Illawarra organisations providing support to homeless people are experiencing huge waitlists and crisis accommodation is at capacity as demand for help escalates across the country.
Data from Homelessness Australia shows 24,730 people sought assistance in NSW in March - an increase of over 10 per cent on last December, or an extra 2298 people.
Across Australia there was a jump of 7.5 per cent.
Wollongong Homeless Hub and Housing Services chief Mandy Booker said the number of people accessing the service, as well as those the hub's outreach team had seen living out of cars and campsites had increased.
Sections of the community who had never been at risk were now experiencing homelessness for the first time, she said.
"We will always try to offer some level of support, however we are unable to support people into accommodation options with us as they are frequently at capacity," she said.
"It is outrageous that we have children unable to attend school and preschool because they do not have a stable roof over their heads, and any connection to friends and family and education is being lost as they move to crisis accommodation outside of where they were located.
"There is something seriously wrong with our priorities when this is the best we can offer those in need."
She said the situation was the result of decades of neglect and the sale of social housing, as well as rental affordability, people leaving abuse or violence, and those who had not found a new home after the end of a lease.
Supported Accommodation and Homelessness Services Shoalhaven Illawarra (SAHSSI) interim CEO Diane Manns said her waitlist was also "huge" and "not getting any better".
Last week there were about 140 people waiting for help, with 89 in need of crisis accommodation facing a wait time of about five weeks.
Ms Manns said this meant these people - mainly women and children affected by domestic violence - were staying with friends and family, and in desperate instances, even returning to the perpetrator of the violence.
In the Shoalhaven, SAHSSI operates a homeless hub where donated tents and sleeping bags "go out as fast as they come in".
Ms Manns said the cost of housing was so high that many found it difficult to afford rent, while the rising cost of living and interest rates also presented roadblocks.
She said there was extra state government funding for case workers to address a surge in domestic violence during the pandemic, but that they were no longer funded even though the number of people needing assistance had not dropped.
"We don't have the resources to provide the services," Ms Manns said.

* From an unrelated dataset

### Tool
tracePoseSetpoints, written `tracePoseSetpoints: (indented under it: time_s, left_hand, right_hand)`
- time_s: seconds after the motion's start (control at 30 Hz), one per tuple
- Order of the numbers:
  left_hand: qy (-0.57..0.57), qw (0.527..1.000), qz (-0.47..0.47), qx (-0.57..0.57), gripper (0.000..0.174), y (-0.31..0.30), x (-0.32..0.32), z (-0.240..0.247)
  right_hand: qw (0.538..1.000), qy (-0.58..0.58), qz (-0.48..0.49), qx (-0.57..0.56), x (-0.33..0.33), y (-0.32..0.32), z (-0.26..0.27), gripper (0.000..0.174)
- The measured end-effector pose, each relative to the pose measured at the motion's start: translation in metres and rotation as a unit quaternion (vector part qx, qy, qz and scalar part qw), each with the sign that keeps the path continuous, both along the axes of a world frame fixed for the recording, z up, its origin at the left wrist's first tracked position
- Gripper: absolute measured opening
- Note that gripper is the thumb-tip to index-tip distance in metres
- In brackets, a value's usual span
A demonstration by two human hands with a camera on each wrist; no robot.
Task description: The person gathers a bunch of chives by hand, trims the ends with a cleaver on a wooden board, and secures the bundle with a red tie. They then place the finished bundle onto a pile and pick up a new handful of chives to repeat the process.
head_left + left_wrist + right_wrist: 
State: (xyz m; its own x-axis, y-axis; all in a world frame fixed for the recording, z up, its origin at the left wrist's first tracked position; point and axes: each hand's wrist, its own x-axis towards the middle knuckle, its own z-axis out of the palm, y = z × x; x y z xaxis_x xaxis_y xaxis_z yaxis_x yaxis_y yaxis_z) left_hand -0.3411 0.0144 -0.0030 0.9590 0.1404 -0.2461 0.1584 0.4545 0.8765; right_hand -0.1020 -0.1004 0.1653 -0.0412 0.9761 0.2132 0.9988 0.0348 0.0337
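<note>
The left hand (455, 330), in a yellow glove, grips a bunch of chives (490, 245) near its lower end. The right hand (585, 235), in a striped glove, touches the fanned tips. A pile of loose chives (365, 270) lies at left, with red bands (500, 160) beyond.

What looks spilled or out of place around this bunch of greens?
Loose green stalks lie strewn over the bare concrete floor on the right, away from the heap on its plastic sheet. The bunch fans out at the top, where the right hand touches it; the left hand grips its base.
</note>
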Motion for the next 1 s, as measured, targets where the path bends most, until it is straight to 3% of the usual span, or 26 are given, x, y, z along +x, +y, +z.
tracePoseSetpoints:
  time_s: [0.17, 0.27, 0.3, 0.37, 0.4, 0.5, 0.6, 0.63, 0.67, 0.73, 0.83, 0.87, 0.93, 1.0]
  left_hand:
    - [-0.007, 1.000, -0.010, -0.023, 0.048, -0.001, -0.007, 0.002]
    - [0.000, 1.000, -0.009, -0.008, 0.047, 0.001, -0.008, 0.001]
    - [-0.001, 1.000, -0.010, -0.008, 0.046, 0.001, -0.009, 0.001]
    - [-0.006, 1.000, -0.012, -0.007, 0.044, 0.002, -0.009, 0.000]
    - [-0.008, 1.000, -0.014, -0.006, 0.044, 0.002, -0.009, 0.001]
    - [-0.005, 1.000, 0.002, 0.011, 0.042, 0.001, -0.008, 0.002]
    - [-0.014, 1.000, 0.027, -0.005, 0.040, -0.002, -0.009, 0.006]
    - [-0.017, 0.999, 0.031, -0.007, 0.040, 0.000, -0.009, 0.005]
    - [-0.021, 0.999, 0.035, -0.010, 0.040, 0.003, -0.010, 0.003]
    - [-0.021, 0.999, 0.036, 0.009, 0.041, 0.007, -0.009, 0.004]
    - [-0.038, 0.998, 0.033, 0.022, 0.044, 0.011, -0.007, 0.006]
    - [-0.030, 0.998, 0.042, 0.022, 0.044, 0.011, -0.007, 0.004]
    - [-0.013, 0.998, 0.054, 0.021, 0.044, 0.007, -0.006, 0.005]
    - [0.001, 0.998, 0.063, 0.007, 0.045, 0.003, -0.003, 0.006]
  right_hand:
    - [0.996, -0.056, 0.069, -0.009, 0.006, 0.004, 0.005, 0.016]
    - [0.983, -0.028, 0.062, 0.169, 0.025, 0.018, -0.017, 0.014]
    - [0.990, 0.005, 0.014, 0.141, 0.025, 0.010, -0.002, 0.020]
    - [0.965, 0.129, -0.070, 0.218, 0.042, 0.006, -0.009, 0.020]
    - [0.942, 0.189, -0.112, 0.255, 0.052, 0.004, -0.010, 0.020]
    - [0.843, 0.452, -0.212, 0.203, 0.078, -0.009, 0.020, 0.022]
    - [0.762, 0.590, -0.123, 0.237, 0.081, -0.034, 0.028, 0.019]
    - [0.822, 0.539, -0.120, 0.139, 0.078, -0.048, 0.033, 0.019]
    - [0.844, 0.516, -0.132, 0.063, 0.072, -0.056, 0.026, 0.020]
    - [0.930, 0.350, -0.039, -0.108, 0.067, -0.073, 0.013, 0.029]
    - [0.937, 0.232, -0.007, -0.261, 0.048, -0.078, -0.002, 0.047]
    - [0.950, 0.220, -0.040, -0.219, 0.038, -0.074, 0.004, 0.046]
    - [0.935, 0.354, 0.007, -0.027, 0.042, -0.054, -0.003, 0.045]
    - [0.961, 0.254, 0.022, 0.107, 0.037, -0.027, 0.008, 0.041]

Both women expressed concern that the proposed $10 billion Housing Australia Future Fund - which would deliver 30,000 social and affordable homes in the first five years, including 4000 for women and children at risk of domestic violence - had stalled.

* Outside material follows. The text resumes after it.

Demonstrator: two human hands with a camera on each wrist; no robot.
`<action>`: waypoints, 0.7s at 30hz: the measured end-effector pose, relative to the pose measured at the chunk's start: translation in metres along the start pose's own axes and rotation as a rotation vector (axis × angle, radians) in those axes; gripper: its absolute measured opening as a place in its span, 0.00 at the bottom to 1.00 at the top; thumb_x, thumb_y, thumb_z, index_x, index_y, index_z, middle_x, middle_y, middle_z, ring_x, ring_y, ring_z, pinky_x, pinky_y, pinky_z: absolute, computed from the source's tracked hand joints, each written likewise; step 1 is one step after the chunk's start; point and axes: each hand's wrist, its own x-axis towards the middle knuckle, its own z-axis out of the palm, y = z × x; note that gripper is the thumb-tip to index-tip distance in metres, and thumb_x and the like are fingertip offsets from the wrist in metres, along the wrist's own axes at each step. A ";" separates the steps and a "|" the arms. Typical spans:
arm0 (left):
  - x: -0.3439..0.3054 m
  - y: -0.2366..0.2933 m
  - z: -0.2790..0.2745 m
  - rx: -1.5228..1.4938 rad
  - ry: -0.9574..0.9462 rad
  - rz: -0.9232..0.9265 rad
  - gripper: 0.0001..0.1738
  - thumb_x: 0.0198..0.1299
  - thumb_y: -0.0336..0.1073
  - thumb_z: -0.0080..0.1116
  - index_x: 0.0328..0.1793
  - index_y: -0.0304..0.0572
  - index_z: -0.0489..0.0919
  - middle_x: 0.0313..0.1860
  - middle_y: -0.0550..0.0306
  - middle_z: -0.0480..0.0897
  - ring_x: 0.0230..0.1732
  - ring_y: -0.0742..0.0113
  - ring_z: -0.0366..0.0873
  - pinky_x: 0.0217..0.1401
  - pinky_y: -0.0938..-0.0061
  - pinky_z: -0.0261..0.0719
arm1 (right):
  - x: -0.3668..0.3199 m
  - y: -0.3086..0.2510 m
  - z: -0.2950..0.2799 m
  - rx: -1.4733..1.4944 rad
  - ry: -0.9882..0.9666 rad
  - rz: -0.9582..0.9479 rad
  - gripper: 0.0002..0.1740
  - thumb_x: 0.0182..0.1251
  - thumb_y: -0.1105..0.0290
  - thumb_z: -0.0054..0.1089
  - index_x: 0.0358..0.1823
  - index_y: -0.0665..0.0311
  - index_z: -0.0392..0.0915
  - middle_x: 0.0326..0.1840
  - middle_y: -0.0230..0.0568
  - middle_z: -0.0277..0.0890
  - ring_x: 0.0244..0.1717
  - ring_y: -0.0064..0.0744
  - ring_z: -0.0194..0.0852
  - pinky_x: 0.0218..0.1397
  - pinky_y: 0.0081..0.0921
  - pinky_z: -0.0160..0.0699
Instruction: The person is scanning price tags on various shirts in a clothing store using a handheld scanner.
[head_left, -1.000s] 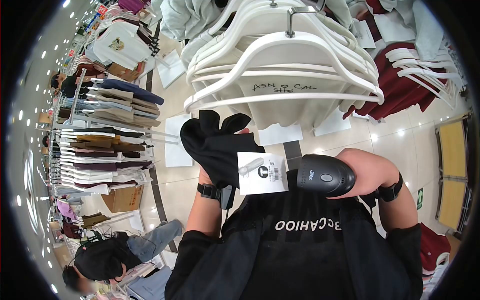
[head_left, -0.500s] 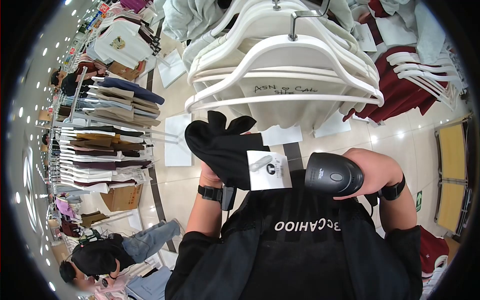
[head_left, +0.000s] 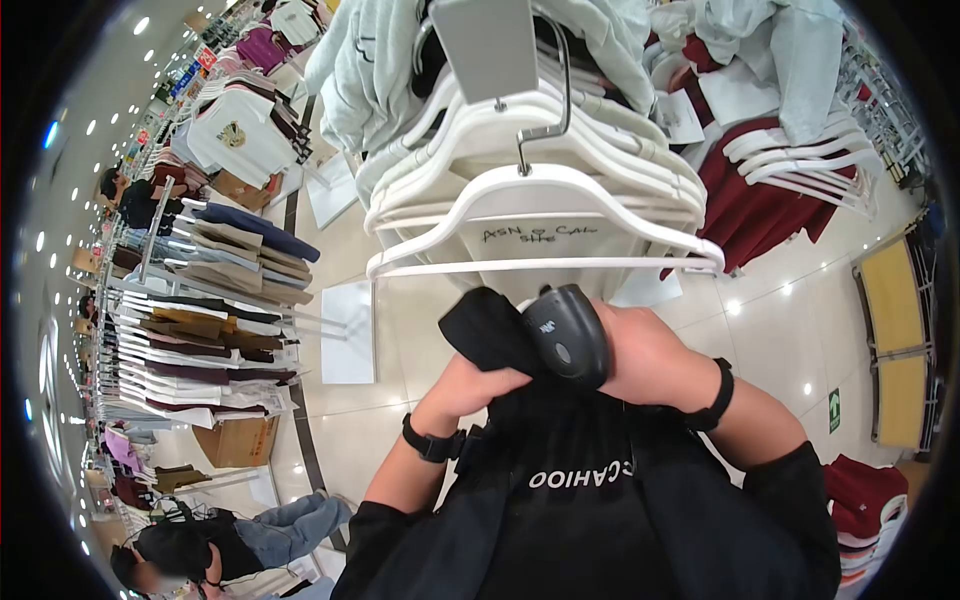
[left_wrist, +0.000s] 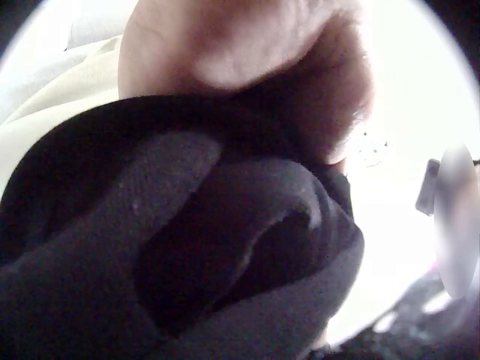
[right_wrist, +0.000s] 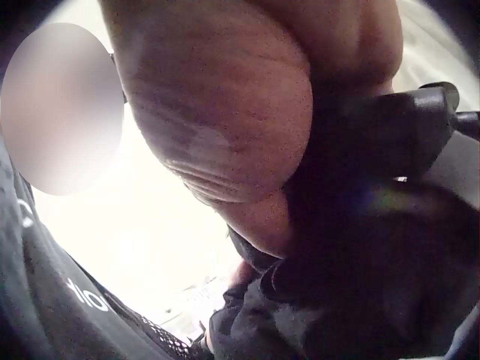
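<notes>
In the head view my left hand (head_left: pixel 475 388) grips a bunched piece of black cloth (head_left: pixel 480 330), thumb across its lower edge. My right hand (head_left: pixel 645 350) is wrapped round a black handheld barcode scanner (head_left: pixel 570 340), whose head overlaps the cloth's right side. Both hands are close together in front of my chest. Folds of the black cloth (left_wrist: pixel 180 232) hang below the left palm in the left wrist view. The right wrist view has the scanner (right_wrist: pixel 409 135) beyond the right palm, with dark cloth under it.
A rack of pale garments on white hangers (head_left: pixel 545 265) stands right ahead, just beyond my hands. Dark red clothes (head_left: pixel 770 190) hang at the right, beside yellow panels (head_left: pixel 905 340). More clothing racks (head_left: pixel 205 345) line the left, where a person in black (head_left: pixel 185 550) bends over.
My left hand has turned the cloth and moved it right; its white tag is now out of sight. My right hand has brought the scanner left against it. The view has tilted up.
</notes>
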 end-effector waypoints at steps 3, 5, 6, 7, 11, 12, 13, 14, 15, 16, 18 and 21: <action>-0.010 0.006 0.000 -0.011 -0.021 -0.103 0.34 0.48 0.26 0.74 0.64 0.35 0.74 0.60 0.55 0.79 0.63 0.63 0.75 0.66 0.66 0.72 | -0.014 0.004 -0.015 -0.031 -0.081 0.062 0.26 0.54 0.68 0.69 0.55 0.63 0.71 0.40 0.51 0.81 0.41 0.57 0.80 0.44 0.45 0.79; -0.010 0.012 -0.002 0.032 -0.069 -0.110 0.40 0.47 0.26 0.76 0.69 0.35 0.70 0.62 0.55 0.78 0.64 0.63 0.74 0.68 0.66 0.70 | -0.022 0.009 -0.027 -0.060 -0.079 0.057 0.27 0.53 0.67 0.69 0.55 0.63 0.72 0.38 0.51 0.82 0.41 0.57 0.80 0.44 0.43 0.79; -0.012 0.017 -0.006 0.082 -0.113 -0.182 0.47 0.46 0.28 0.77 0.74 0.35 0.65 0.65 0.54 0.75 0.66 0.63 0.72 0.71 0.66 0.68 | -0.027 0.008 -0.037 -0.049 -0.083 0.062 0.28 0.52 0.67 0.70 0.55 0.63 0.72 0.39 0.51 0.82 0.41 0.57 0.80 0.45 0.42 0.79; -0.013 0.015 -0.010 0.084 -0.113 -0.175 0.47 0.46 0.28 0.77 0.74 0.35 0.65 0.65 0.54 0.75 0.66 0.63 0.72 0.71 0.66 0.68 | -0.031 0.008 -0.047 -0.038 -0.086 0.067 0.29 0.51 0.67 0.71 0.56 0.63 0.72 0.39 0.52 0.82 0.41 0.57 0.80 0.45 0.41 0.79; -0.014 -0.001 -0.033 0.274 -0.219 -0.260 0.56 0.44 0.39 0.80 0.78 0.34 0.59 0.70 0.46 0.71 0.72 0.60 0.66 0.74 0.65 0.64 | -0.055 0.021 -0.085 0.034 -0.003 0.086 0.28 0.46 0.70 0.72 0.51 0.65 0.74 0.36 0.48 0.81 0.37 0.53 0.80 0.44 0.35 0.78; -0.014 -0.004 -0.038 0.393 -0.262 -0.286 0.61 0.42 0.43 0.81 0.79 0.35 0.56 0.72 0.44 0.69 0.74 0.59 0.63 0.75 0.66 0.61 | -0.061 0.020 -0.097 0.060 0.005 0.123 0.26 0.45 0.72 0.71 0.49 0.66 0.75 0.35 0.47 0.81 0.35 0.50 0.78 0.44 0.34 0.77; -0.014 -0.007 -0.040 0.397 -0.262 -0.282 0.61 0.42 0.43 0.81 0.79 0.35 0.56 0.72 0.44 0.69 0.74 0.59 0.63 0.75 0.66 0.61 | -0.067 0.019 -0.107 0.085 0.014 0.161 0.24 0.44 0.73 0.70 0.46 0.67 0.75 0.33 0.45 0.80 0.32 0.48 0.76 0.43 0.33 0.77; -0.014 -0.010 -0.040 0.485 -0.338 -0.203 0.64 0.41 0.46 0.82 0.80 0.36 0.53 0.71 0.44 0.70 0.73 0.58 0.65 0.76 0.66 0.59 | -0.076 0.026 -0.116 0.106 -0.025 0.258 0.23 0.41 0.73 0.70 0.43 0.67 0.76 0.32 0.43 0.79 0.30 0.43 0.74 0.43 0.31 0.76; -0.014 -0.011 -0.039 0.572 -0.412 -0.122 0.67 0.40 0.50 0.82 0.81 0.37 0.50 0.71 0.45 0.71 0.72 0.57 0.67 0.77 0.66 0.57 | -0.082 0.029 -0.121 0.101 -0.022 0.255 0.23 0.41 0.73 0.70 0.43 0.67 0.76 0.32 0.43 0.79 0.30 0.43 0.74 0.43 0.31 0.76; -0.015 -0.013 -0.034 0.531 -0.450 -0.117 0.61 0.40 0.51 0.81 0.78 0.38 0.59 0.66 0.46 0.76 0.66 0.57 0.73 0.71 0.69 0.65 | -0.086 0.030 -0.124 0.111 -0.064 0.247 0.24 0.39 0.73 0.71 0.42 0.67 0.76 0.31 0.43 0.79 0.31 0.41 0.74 0.42 0.31 0.76; -0.008 -0.009 -0.024 0.608 -0.535 -0.345 0.55 0.41 0.51 0.80 0.74 0.37 0.66 0.62 0.47 0.79 0.61 0.58 0.76 0.67 0.70 0.69 | -0.101 0.047 -0.129 0.121 -0.163 0.219 0.30 0.35 0.72 0.75 0.47 0.67 0.76 0.35 0.42 0.80 0.34 0.37 0.77 0.44 0.30 0.76; -0.006 0.000 -0.020 0.812 -0.557 -0.578 0.37 0.41 0.51 0.79 0.55 0.34 0.82 0.52 0.49 0.85 0.52 0.61 0.82 0.56 0.73 0.76 | -0.109 0.053 -0.125 0.225 -0.035 0.145 0.38 0.35 0.70 0.77 0.54 0.68 0.74 0.41 0.40 0.80 0.39 0.36 0.78 0.47 0.30 0.77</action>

Ms Booker said she invited the politicians who had blocked the legislation to join her frontline staff and "explain to the 13 children currently in our crisis accommodation and the 57 children in transitional accommodation why they do not have a home to go to".
"Another generation that will pay for our mistakes," Ms Booker said.
A week to take action
August 7 to 13 marks Homelessness Week and this year's theme is: "It's time to end homelessness".
Homelessness Australia says this requires responses to the reasons that people become homeless, including:
- adequate incomes
- access to affordable housing
- pathways for victim-survivors of domestic violence to escape to a safe home or have the perpetrator leave the home
- ongoing support for children in out-of-home care and youth justice
- support for older people in housing crisis;
- and financial assistance and counselling for those in crisis
The organisation says homelessness services also need significant increases in service capacity to help those who do become homeless, which requires substantial government investment - services now have to turn away almost 72,000 people each year.
Federal Housing and Homelessness Minister Julie Collins on Monday released an issues paper as the government seeks feedback on what the future National Housing and Homelessness plan should include, with submissions open until September 22.
"Through the National Housing and Homelessness Plan, we will set out how these issues can be tackled head on by governments across the country with short, medium and long-term reforms," the minister said.
People are asked to consider how governments and service providers can reduce homelessness, how governments can support better housing outcomes for Indigenous people, how to improve access to social housing, sustainable housing, and other issues.
Homelessness Australia says the plan is an "important opportunity" and if the government sets a goal to end homelessness and establishes targets over time, the reform needed could be achieved.
The federal government says the plan will build upon other measures, including the planned Housing Australia Future Fund, a $2 billion social housing fund, and the extension of the National Housing and Homelessness Agreement.
Meanwhile NSW Housing and Homelessness Minister Rose Jackson said one of her first decisions as minister was granting a two-year extension of specialist homelessness services contracts.
Ms Jackson said the government had increased the initial period of temporary accommodation for people in crisis from two to seven days and removed the annual 28-day cap; increased the assets limit from $1000 to $5000 when assessing eligibility; and removed the assets limit entirely for people escaping domestic violence.
She said the government was also building new women's refuges to 2026 to provide shelter and support to an extra 2900 women and children.